The seals had been set on the 31st of July 1672, and they were taken
off on the 8th of August following.  Just as they set to work a
lawyer charged with full powers of acting for the marquise, appeared
and put in the following statement: "Alexandre Delamarre, lawyer
acting for the Marquise de Brinvilliers, has come forward, and
declares that if in the box claimed by his client there is found a
promise signed by her for the sum of 30,000 livres, it is a paper
taken from her by fraud, against which, in case of her signature
being verified, she intends to lodge an appeal for nullification."
This formality over, they proceeded to open Sainte-Croix's closet:
the key was handed to the commissary Picard by a Carmelite called
Friar Victorin.  The commissary opened the door, and entered with the
parties interested, the officers, and the widow, and they began by
setting aside the loose papers, with a view to taking them in order,
one at a time.  While they were thus busy, a small roll fell down, on
which these two words were written: "My Confession."  All present,
having no reason to suppose Sainte-Croix a bad man, decided that this
paper ought not to be read.  The deputy for the attorney general on
being consulted was of this opinion, and the confession of Sainte-
Croix was burnt.  This act of conscience performed, they proceeded to
make an inventory.  One of the first objects that attracted the
attention of the officers was the box claimed by Madame de
Brinvilliers.  Her insistence had provoked curiosity, so they began
with it.  Everybody went near to see what was in it, and it was

We shall let the report speak: in such cases nothing is so effective
or so terrible as the official statement.

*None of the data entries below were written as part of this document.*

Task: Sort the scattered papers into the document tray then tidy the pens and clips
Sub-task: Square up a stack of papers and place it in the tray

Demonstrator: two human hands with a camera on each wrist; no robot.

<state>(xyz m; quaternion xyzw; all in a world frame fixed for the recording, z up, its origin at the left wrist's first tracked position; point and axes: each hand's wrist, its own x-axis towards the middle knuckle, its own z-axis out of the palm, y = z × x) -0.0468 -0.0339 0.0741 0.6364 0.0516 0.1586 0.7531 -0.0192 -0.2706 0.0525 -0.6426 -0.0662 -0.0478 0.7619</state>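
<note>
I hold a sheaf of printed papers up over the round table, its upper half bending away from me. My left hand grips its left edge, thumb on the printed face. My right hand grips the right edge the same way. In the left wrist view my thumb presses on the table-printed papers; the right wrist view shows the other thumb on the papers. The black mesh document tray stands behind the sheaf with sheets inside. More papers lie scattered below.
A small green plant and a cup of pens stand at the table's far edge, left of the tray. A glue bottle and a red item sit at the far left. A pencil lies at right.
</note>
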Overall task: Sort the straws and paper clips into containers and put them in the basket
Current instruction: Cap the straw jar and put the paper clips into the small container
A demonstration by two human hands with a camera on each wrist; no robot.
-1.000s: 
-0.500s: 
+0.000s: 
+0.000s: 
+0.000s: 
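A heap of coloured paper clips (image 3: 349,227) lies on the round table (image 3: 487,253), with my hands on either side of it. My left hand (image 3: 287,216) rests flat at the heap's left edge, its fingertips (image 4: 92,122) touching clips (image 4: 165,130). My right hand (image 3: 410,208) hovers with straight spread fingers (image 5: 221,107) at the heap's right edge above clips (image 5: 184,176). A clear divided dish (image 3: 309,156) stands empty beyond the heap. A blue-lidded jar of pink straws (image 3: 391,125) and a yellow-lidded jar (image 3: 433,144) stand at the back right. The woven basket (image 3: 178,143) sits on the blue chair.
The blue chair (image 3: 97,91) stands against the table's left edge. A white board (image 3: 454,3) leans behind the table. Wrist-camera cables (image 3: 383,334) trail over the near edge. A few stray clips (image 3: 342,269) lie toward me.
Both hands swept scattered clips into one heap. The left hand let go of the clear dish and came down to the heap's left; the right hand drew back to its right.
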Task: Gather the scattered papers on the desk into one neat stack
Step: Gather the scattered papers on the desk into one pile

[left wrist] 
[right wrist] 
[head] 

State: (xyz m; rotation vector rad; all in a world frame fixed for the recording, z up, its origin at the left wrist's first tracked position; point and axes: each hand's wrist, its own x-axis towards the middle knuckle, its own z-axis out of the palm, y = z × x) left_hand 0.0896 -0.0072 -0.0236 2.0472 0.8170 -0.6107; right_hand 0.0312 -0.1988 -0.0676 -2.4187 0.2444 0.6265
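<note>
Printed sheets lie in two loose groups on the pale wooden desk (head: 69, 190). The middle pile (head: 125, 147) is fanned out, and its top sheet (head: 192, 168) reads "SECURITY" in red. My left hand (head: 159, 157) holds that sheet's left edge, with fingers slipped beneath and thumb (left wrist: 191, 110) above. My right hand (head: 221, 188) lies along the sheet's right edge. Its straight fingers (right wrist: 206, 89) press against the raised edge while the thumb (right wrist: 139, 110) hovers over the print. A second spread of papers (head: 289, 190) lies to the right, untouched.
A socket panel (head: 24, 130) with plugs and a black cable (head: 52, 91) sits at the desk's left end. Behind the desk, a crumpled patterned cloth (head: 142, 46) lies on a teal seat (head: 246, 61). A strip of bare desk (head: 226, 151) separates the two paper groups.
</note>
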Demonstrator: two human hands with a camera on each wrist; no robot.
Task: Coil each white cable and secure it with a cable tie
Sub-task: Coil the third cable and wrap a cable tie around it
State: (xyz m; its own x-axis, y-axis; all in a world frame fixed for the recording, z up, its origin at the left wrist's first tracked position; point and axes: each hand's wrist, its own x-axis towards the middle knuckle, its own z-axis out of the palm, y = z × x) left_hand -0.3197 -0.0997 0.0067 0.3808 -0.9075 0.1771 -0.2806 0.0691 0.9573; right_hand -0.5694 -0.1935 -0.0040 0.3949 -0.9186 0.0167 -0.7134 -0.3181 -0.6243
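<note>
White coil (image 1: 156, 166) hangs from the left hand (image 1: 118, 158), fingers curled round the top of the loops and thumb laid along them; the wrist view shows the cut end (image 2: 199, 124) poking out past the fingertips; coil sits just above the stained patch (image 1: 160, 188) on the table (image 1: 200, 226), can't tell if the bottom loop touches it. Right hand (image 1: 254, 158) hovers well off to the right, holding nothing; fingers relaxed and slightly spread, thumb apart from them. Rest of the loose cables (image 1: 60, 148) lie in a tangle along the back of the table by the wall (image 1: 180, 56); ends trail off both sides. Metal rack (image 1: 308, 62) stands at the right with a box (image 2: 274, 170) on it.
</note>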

"In the closet of Sainte-Croix was found a small box one foot square,
on the top of which lay a half-sheet of paper entitled 'My Will,'
written on one side and containing these words: 'I humbly entreat any
into whose hands this chest may fall to do me the kindness of putting
it into the hands of Madame the Marquise de Brinvilliers, resident in
the rue Neuve-Saint-Paul, seeing that all the contents concern and
belong to her alone, and are of no use to any person in the world
apart from herself: in case of her being already dead before me, the
box and all its contents should be burnt without opening or
disturbing anything.  And lest anyone should plead ignorance of the
contents, I swear by the God I worship and by all that is most sacred
that no untruth is here asserted.  If anyone should contravene my
wishes that are just and reasonable in this matter, I charge their
conscience therewith in discharging my own in this world and the
next, protesting that such is my last wish.

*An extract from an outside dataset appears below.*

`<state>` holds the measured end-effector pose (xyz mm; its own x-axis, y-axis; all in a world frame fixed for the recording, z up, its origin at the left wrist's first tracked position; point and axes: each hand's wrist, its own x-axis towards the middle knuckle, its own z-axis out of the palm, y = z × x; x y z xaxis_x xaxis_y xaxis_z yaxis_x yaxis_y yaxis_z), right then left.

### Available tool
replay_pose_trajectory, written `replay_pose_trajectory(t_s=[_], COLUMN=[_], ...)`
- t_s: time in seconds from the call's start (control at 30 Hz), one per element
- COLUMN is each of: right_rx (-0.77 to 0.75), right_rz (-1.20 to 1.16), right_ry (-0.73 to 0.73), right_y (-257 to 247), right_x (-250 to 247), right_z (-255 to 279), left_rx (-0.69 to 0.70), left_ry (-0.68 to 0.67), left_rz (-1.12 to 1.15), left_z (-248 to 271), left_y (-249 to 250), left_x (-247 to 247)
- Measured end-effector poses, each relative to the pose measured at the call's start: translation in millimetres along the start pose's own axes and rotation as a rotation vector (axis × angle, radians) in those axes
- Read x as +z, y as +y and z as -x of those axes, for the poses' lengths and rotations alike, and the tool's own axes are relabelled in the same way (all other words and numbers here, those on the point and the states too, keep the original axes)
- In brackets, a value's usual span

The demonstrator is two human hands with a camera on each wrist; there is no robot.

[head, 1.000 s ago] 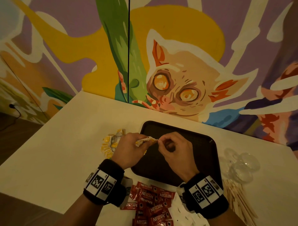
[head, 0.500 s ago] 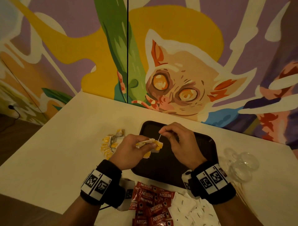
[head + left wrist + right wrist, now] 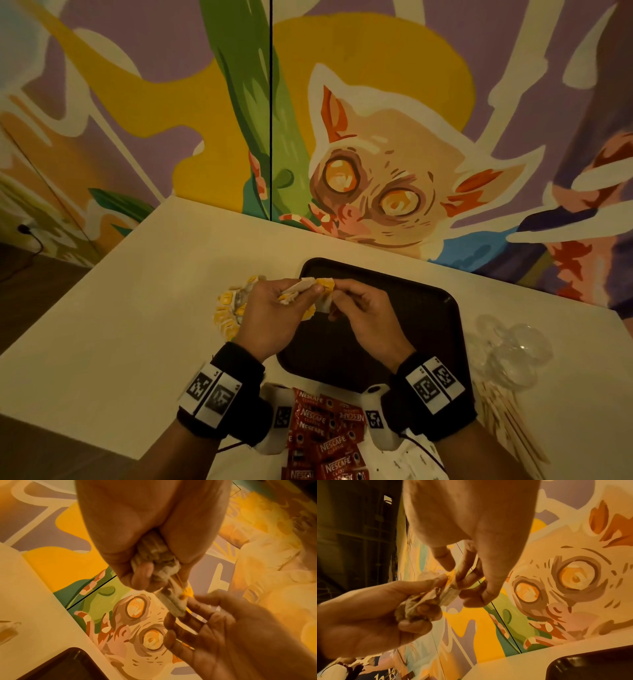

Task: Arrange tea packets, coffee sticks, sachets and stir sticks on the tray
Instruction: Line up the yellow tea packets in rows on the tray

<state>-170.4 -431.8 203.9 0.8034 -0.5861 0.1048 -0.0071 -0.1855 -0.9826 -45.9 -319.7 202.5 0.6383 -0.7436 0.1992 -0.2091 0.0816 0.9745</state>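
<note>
Head view: the left hand (image 3: 270,315) grips a crumpled bunch of tea packets (image 3: 301,289), fingers curled round it, raised above the near-left part of the dark tray (image 3: 428,308). The right hand (image 3: 363,315) meets it from the right, its fingertips pinching the yellow tag end of one packet. The tray surface seen around the hands carries nothing. The loose tea packet pile (image 3: 227,308) lies on the counter (image 3: 137,325) just left of the tray. Red coffee sticks (image 3: 325,431) and white sachets (image 3: 414,459) lie near the wrists, stir sticks (image 3: 507,421) to the right, beside clear glass cups (image 3: 513,349).

Left wrist view: the bunch (image 3: 156,555) sits clenched between palm and fingers; one packet (image 3: 171,604) hangs out of it towards the right hand (image 3: 214,628), long axis running from one hand to the other. Thin strings show beside it. Motion blur softens the right hand's fingers.

Right wrist view: the thumb and fingers (image 3: 465,566) of the right hand pinch the packet's end (image 3: 448,596), touching the left hand (image 3: 368,615).

Judgement: the packet being separated lies nearer the right hand, which would carry it down to the tray directly beneath. The count of packets in the bunch is hidden by the fist, and whether the strings are tangled cannot be told.
</note>
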Motion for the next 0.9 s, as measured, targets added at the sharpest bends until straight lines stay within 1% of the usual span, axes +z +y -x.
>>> replay_pose_trajectory(t_s=[0.1, 0.23, 0.33, 0.43, 0.57, 0.7, 0.8, 0.9], right_rx=[-0.019, -0.005, 0.021, 0.059, 0.162, 0.278, 0.343, 0.419], right_rz=[0.005, -0.022, -0.011, 0.003, 0.009, 0.064, 0.139, 0.184], right_ry=[0.026, 0.09, 0.075, 0.032, 0.062, 0.167, 0.268, 0.335], right_y=[2.5, 12.7, 21.1, 29.2, 45.3, 77.5, 117.1, 156.6], right_x=[6.4, 10.3, 9.1, 10.5, 9.4, 3.1, -1.3, -2.7], right_z=[-0.2, -5.7, -11.1, -19.9, -46.3, -89.5, -125.3, -155.5], left_rx=[-0.007, -0.059, -0.094, -0.142, -0.268, -0.444, -0.482, -0.501], left_ry=[0.041, 0.075, 0.107, 0.113, 0.216, 0.283, 0.268, 0.25], left_rz=[-0.024, -0.016, -0.013, -0.003, 0.032, 0.161, 0.2, 0.187], left_z=[-0.6, -0.7, -1.4, -4.3, -9.4, -14.2, -17.0, -20.4], left_y=[-4.0, -10.2, -15.0, -20.4, -32.3, -46.8, -57.0, -69.0], left_x=[0.4, -0.1, -2.9, -5.9, -9.6, -17.5, -24.7, -29.6])
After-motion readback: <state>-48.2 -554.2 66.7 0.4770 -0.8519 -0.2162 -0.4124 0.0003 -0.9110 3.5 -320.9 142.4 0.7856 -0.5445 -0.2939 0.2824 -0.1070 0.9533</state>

"'Given at Paris, the 25th of May after noon, 1672.  Signed by

"And below were written these words: 'There is one packet only
addressed to M. Penautier which should be delivered.'"

It may be easily understood that a disclosure of this kind only
increased the interest of the scene; there was a murmur of curiosity,
and when silence again reigned, the official continued in these

"A packet has been found sealed in eight different places with eight
different seals.  On this is written: 'Papers to be burnt in case of
my death, of no consequence to anyone.  I humbly beg those into whose
hands they may fall to burn them.  I give this as a charge upon their
conscience; all without opening the packet.' In this packet we find
two parcels of sublimate.

"Item, another packet sealed with six different seals, on which is a
similar inscription, in which is found more sublimate, half a pound
in weight.

"Item, another packet sealed with six different seals, on which is a
similar inscription, in which are found three parcels, one containing
half an ounce of sublimate, the second 2 1/4 ozs. of Roman vitriol,
and the third some calcined prepared vitriol.  In the box was found a
large square phial, one pint in capacity, full of a clear liquid,
which was looked at by M. Moreau, the doctor; he, however, could not
tell its nature until it was tested.

"Item, another phial, with half a pint of clear liquid with a white
sediment, about which Moreau said the same thing as before.

"Item, a small earthenware pot containing two or three lumps of
prepared opium.

"Item, a folded paper containing two drachms of corrosive sublimate

"Next, a little box containing a sort of stone known as infernal

"Next, a paper containing one ounce of opium.

"Next, a piece of pure antimony weighing three ounces.

"Next, a packet of powder on which was written: 'To check the flow of
blood.'  Moreau said that it was quince flower and quince buds dried.

"Item, a pack sealed with six seals, on which was written, 'Papers to
be burnt in case of death.'  In this twenty-four letters were found,
said to have been written by the Marquise de Brinvilliers.

"Item, another packet sealed with six seals, on which a similar
inscription was written.  In this were twenty-seven pieces of paper
on each of which was written: 'Sundry curious secrets.'

"Item, another packet with six more seals, on which a similar
inscription was written.  In this were found seventy-five livres,
addressed to different persons.  Besides all these, in the box there
were two bonds, one from the marquise for 30,000, and one from
Penautier for 10,000 francs, their dates corresponding to the time of
the deaths of M. d'Aubray and the Sieur de St. Laurent."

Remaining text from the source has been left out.